Koning Achaz, over wie we hoorden in de eerste lezing, hield God liever buiten de deur. Hij gaf er de voorkeur aan te vertrouwen op eigen kracht. Als Jesaja hem uitnodigt aan God een teken te vragen, zegt hij heel schijnheilig: ik wil de Heer niet op de proef stellen. Maar inwendig denkt hij: ik kijk wel uit, dat risico loop ik liever niet. Je weet nooit wat je in je leven binnenhaalt, als je je laat leiden door een teken, een aanwijzing van God. Ik blijf liever baas in eigen huis. Achaz lijkt in die zin wel veel op de meeste mensen in onze tijd. We redden het zelf wel. We hebben God niet langer nodig.

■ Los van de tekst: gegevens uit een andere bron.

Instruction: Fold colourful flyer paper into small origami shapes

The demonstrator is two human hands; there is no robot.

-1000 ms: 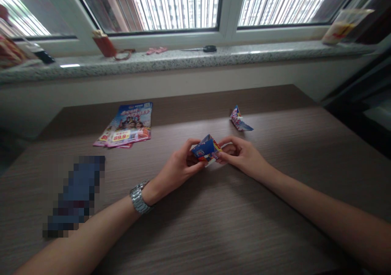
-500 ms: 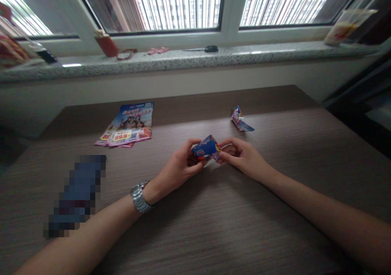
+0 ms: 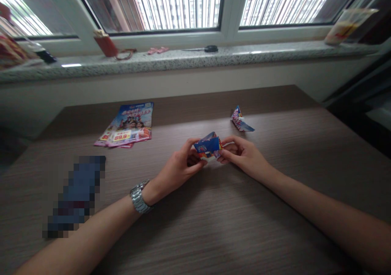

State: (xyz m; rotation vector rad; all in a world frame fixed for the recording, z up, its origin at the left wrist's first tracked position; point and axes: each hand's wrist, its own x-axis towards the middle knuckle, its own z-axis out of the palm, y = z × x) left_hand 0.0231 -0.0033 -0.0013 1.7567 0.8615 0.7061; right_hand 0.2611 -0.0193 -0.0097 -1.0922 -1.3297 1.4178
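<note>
Between both hands is a small folded paper piece, mostly blue with bits of red, yellow and white print. My left hand grips its left side, thumb along the near edge and the index finger over the far edge. At its right end, my right hand pinches a corner between thumb and fingers. Some fingertips are hidden behind the paper. Beyond the right hand, a second folded paper figure with a raised point stands on the brown table.
Printed flyers lie stacked at the back left. A blurred-out dark, flat object lies beside my left forearm. On the granite windowsill are scissors, pink pieces, a red case and a plastic bag.
The folded paper has turned slightly in my hands, so its blue face shows more squarely and sits a little further right. My hands have barely moved.
</note>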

Jozef was anders. Hij leefde intensief met het mysterie van God. Hij was een rechtschapen man, zegt Matteüs. Hoe kunnen we die droom van Jozef verstaan? Een droom waarin de engel aankondigt dat het kind zijn volk zal redden van de zonden? Om daarvan iets te begrijpen, moet je eerst weten hoe Jezus later geworden is. Het verhaal van de droom is immers geen ooggetuigenverslag, maar een gelovige duiding van de evangelist achteraf van wie Jezus ten diepste was. Matteüs wil ons duidelijk maken dat Jezus niet zomaar een kind van een menselijke vader, maar een zoon van God is.
Hij staat in een lange traditie. Grote mannen in de joodse geschiedenis, zoals Isaac, Jacob en Samuël, werden allen geboren uit oude of onvruchtbare vrouwen, Sara, Rebecca, Hanna. Menselijkerwijze was het niet mogelijk. Hier was meer in het spel. Mozes werd gered in een biezen mandje en later, met heel zijn volk, door de Rietzee, die hen een veilige doortocht bood. Slechts door Gods tussenkomst was leven mogelijk.

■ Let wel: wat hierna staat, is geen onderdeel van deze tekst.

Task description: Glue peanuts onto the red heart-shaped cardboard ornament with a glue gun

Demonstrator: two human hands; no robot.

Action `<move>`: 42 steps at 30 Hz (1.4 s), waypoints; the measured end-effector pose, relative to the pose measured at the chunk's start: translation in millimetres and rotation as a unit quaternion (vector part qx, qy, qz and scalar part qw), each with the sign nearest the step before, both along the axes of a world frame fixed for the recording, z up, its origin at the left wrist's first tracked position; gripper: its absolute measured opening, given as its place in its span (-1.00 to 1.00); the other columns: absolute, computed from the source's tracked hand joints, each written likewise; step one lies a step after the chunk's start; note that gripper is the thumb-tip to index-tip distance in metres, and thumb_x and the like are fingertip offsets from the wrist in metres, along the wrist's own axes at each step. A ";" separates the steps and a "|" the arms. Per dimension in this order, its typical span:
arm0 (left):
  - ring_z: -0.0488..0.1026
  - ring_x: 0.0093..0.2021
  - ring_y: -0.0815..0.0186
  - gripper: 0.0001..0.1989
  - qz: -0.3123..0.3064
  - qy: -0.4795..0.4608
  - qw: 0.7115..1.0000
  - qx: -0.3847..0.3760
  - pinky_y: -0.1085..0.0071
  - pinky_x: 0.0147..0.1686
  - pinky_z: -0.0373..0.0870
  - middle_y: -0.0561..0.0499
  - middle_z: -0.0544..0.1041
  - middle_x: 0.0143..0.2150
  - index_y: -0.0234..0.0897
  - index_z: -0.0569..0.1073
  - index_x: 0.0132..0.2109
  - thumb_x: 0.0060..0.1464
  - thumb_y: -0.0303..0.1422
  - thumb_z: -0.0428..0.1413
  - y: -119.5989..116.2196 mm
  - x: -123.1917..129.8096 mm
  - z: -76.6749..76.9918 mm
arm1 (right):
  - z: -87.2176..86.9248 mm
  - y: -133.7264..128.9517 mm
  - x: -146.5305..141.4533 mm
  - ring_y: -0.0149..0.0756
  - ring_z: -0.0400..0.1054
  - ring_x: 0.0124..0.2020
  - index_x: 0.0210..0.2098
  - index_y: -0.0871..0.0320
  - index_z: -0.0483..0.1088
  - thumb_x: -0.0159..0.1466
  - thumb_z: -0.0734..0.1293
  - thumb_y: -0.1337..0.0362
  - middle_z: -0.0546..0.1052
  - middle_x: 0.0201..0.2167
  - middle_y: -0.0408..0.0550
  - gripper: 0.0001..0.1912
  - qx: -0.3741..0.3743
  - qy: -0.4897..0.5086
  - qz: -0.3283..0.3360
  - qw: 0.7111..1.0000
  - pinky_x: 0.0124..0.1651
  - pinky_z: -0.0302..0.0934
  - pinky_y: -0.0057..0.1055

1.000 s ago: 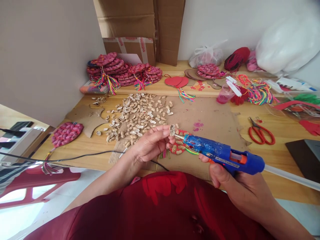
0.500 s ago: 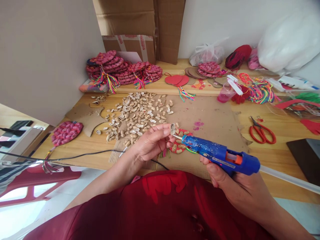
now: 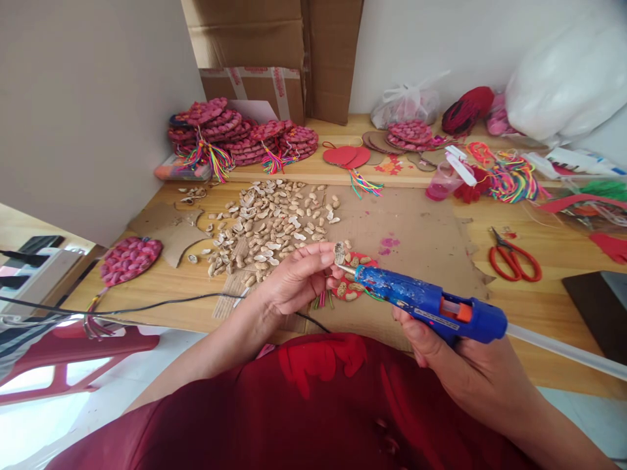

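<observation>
Between the thumb and fingertips of my left hand [image 3: 298,274] is a peanut shell [image 3: 339,252], its hollow side showing. My right hand [image 3: 455,365] is wrapped around a blue hot glue gun [image 3: 421,297], with a clear glue stick [image 3: 563,352] poking out of its back end. The metal nozzle points left and sits at the lower edge of the shell. Below the nozzle, partly hidden by my left hand and the gun, lies a red disc [image 3: 368,262] with several peanut shells on it.
Loose peanut shells [image 3: 274,222] spread over the cardboard sheet [image 3: 416,228]. Red-handled scissors [image 3: 514,256] lie at right. A pink shell-covered disc [image 3: 131,260] rests at left, near a black cable [image 3: 186,300]. Stacked pink discs [image 3: 230,134] and a cup [image 3: 442,183] stand along the back.
The glue gun has shifted very slightly left, its nozzle still at the shell's lower edge. My left hand and the shell stay almost where they were.
</observation>
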State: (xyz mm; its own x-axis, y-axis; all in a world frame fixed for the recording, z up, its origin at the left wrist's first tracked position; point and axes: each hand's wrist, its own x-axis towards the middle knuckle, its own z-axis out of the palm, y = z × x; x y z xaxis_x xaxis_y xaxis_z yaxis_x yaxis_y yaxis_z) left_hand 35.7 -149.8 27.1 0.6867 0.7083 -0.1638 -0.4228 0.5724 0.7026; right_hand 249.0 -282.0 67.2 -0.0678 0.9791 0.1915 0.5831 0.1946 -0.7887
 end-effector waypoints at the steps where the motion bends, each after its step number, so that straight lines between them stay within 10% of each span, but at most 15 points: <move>1: 0.39 -0.45 0.44 -0.75 0.000 0.000 1.000 0.000 0.54 -0.43 0.32 0.01 0.50 -0.47 -0.38 0.56 -0.36 -0.04 -0.28 0.40 0.0 0.0 -0.2 | 0.3 -0.3 0.2 -0.22 0.49 -0.43 -0.21 -0.01 0.45 0.36 0.29 0.22 0.51 -0.51 -0.15 -0.91 0.001 -0.003 0.000 1.000 -0.41 0.36 -0.36; 19: 0.40 -0.44 0.44 -0.78 0.005 -0.009 1.000 -0.001 0.55 -0.43 0.34 0.00 0.51 -0.48 -0.36 0.58 -0.39 -0.05 -0.30 0.41 -0.8 0.0 1.4 | -5.1 0.7 2.5 -0.32 0.32 -0.68 -0.17 -0.06 0.43 0.37 0.29 0.19 0.40 -0.68 -0.27 -0.92 0.011 0.011 0.009 1.000 -0.65 0.21 -0.42; 42: 0.37 -0.43 0.43 -0.74 -0.001 -0.004 1.000 0.011 0.53 -0.40 0.31 0.00 0.47 -0.47 -0.38 0.56 -0.39 -0.02 -0.26 0.39 0.1 0.4 0.9 | -4.4 3.5 2.0 -0.18 0.54 -0.39 -0.24 -0.02 0.44 0.36 0.30 0.16 0.47 -0.62 -0.17 -0.91 0.014 0.001 -0.007 1.000 -0.65 0.20 -0.46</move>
State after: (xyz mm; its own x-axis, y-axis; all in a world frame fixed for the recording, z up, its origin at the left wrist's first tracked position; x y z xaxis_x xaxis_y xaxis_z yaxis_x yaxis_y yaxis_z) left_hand 36.1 -149.7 28.0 0.6891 0.7103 -0.1437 -0.4268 0.5580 0.7116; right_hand 251.0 -278.4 62.8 -0.0532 0.9742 0.2194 0.5847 0.2085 -0.7840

Matteüs wil ons zeggen: Zo was Jezus. Hij kwam van God. In zijn naam, Jezus, kwam God naar ons toe, om ons te bevrijden van alles wat ons beklemt, van alles wat ons het echte leven belet. In hem wilde God altijd met ons zijn, Immanuël.
Durven wij als Jozef te zijn? Durven wij werkelijk open te staan voor de vraag wat God met ons leven wil? Willen we Hem echt toelaten in ons leven? Mag Hij met Kerstmis opnieuw geboren worden in ons bestaan? Zeg maar niet te snel “ja”, want je antwoord heeft misschien grote gevolgen.

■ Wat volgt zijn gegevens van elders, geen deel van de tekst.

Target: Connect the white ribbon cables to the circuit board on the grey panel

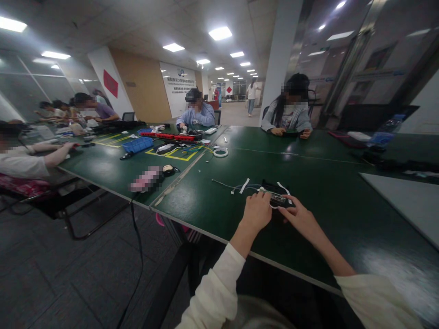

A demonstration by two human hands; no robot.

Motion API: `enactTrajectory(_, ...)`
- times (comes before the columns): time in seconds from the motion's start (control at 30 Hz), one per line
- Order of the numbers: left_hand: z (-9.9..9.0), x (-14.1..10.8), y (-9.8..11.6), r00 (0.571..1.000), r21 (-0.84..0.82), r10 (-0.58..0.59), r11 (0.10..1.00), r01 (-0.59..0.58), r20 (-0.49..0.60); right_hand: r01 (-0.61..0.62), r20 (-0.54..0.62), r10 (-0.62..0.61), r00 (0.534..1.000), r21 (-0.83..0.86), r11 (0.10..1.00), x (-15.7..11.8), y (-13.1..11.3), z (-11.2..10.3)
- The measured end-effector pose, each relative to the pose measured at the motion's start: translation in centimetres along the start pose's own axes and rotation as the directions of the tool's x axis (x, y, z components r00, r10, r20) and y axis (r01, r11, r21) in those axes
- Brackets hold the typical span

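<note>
A small black device with a shiny strip along its top rests at the near part of the green table, between my hands. My left hand is closed at its left end, with fingers curled and partly hiding it. With thumb and fingers my right hand grips the right end. Behind the device is a dark open part, whose kind I cannot make out. Thin cables run out to the left. A white strip lies across them, and another white strip curves behind my right fingers.
A pink case lies left of the table seam. Farther back are a blue bin, a red power strip, loose wires, a white ring and a small wrench. A grey board lies right. Several people sit around.
</note>
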State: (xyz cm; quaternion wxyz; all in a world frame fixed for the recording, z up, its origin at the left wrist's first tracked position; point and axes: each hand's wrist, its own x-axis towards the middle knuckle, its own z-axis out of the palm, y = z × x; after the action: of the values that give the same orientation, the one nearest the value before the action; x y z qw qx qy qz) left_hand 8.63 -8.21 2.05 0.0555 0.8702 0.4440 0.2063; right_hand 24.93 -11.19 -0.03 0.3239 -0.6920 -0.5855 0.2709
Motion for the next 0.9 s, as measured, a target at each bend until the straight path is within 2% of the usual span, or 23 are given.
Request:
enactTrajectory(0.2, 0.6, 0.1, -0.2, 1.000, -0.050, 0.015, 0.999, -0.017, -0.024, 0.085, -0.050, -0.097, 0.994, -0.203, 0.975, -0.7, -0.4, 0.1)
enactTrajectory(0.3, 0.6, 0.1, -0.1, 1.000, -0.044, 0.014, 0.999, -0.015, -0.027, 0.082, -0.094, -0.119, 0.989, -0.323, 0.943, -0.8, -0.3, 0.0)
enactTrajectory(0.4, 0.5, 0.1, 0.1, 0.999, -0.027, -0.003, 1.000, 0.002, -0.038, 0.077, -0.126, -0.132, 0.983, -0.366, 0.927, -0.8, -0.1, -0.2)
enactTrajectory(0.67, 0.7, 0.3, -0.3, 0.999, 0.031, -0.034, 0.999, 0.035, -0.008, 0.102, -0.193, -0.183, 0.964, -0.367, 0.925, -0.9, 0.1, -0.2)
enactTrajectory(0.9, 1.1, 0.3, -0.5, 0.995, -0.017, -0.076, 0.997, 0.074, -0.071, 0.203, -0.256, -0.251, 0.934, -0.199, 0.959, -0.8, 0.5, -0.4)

Maar toch, ook tegen ons zegt de engel: wees niet bang, durf je in geloof over te geven aan het mysterie van je leven, want God zelf zal je bijstaan. Jozef overwon zijn angst voor het onbekende door zijn liefde voor Maria. En later overwon Jezus zijn angst voor het kruis door zijn liefde voor de mensen. Liefde maakt mensen moedig.
Jezus kwam de mensen redden van hun zonden. De zonde, dat is het tegenovergestelde van de liefde. Het staat voor alles wat je afhoudt van God en je naaste. Achaz hield God op een veilige afstand en maakte daarmee Gods werk onmogelijk. Wij worden vandaag uitgenodigd het voorbeeld van de moedige Jozef te volgen en Gods liefde in ons leven toe te laten en door te geven.
Wij noemen onszelf, heel voorzichtig, volgelingen van Christus. Dat betekent dat we geroepen zijn, net als Hij, onze medemensen te zien en te benaderen als wie ze zijn in Gods ogen. Kostbaar en beeld van God zelf. Dat zal ons leven op zijn kop zetten. Juist de meest uitgestoten en verachte medemensen werden door Jezus liefdevol ontvangen en centraal gezet. Er is voor ons nog veel werk te doen.
Maar de eerste vraag luidt: Staan wij open voor de stem van God in ons leven? Laten we met open oren en een ontvankelijk hart op weg gaan naar het kerstfeest. Amen.